As someone who followed both SOPA and PIPA, as well as ACTA before them, I honestly didn’t hold out much hope that either of those legislation’s, and treaty in the case of ACTA, could be stopped. Then suddenly we started hearing a rumbling of concern coming out of the Reddit community, a rumbling that got louder and louder, to the point that the voices couldn’t be ignored.
It was around this point that organizations like Wikipedia, services like Facebook and Twitter, and several big name tech companies started to get involved. Now as I would like to be optimistic about this point and that they became involved because they believed the legislation was wrong the reality is that those voices coming out of Reddit, as well as from the founding fathers of the Web, forced them pick a side which they did based purely on economic reasons.

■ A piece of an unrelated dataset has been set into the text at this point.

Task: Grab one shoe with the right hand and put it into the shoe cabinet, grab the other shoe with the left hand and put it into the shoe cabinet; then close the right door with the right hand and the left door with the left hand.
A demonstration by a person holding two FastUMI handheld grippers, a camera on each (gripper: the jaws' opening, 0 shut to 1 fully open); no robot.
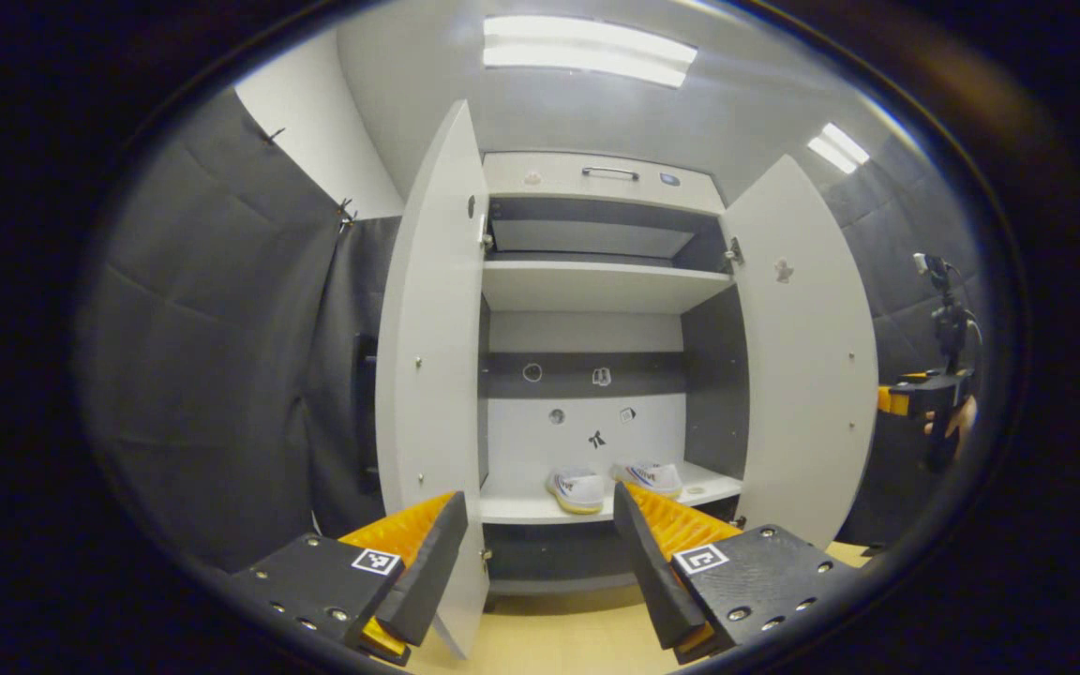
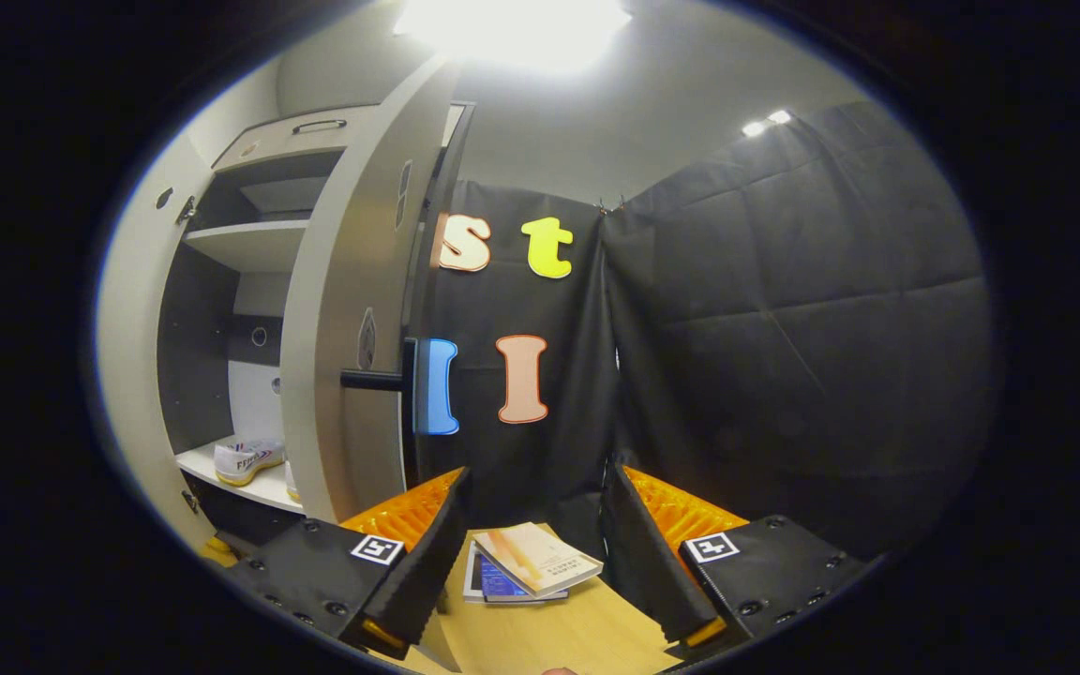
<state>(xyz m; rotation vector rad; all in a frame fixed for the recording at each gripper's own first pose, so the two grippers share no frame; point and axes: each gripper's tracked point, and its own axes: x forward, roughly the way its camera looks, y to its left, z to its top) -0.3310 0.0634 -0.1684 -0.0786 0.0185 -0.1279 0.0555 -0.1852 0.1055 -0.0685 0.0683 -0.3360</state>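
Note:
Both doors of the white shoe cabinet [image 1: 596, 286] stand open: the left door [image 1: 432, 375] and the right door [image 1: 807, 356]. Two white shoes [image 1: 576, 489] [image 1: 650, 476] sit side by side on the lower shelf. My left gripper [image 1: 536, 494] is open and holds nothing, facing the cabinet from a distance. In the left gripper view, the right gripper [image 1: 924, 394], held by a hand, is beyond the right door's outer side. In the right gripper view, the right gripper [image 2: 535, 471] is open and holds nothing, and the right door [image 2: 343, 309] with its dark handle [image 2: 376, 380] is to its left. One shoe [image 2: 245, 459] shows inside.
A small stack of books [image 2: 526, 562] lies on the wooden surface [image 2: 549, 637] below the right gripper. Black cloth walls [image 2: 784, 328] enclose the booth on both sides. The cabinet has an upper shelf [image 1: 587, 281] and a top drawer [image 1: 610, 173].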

I hold out little hope that CISPA will be stopped as its predecessors were but if it is to be fought against it isn’t going to be because companies changed their minds, since there is no incentive for them to at this point. No, if there is going to be a successful fight against CISPA it once again is going to have to come from the grassroots. It’s going to have to be the loud and vocal opposition from those very people who helped create our online world. It is going to have to be the people on Reddit, and other services like that, who are going to have to once more rally the troops, bring sanity to an insane law.
It is going to have to be you and me doing more than clicking on some Like button on Facebook. Reddit may have helped us win one battle but this is a war of power over the Internet and this means we need to get involved, to be knowledgeable, to become an active participant by any means available to us.
Don’t waste time clicking some Like button if that is going to be the extent of your involvement, because it means squat, add your voice to Reddit, ask serious questions of companies like Facebook and Microsoft.
As an added bonus if you want to keep track of what is happening with things like CISPA, and other ways that the government is doing everything it can to control the web I strongly suggest you follow David Seaman on Google+ – he is a prime example of someone trying to do something, which is keeping you and I informed.
This is far from over folks and it’s time once again to take a stand.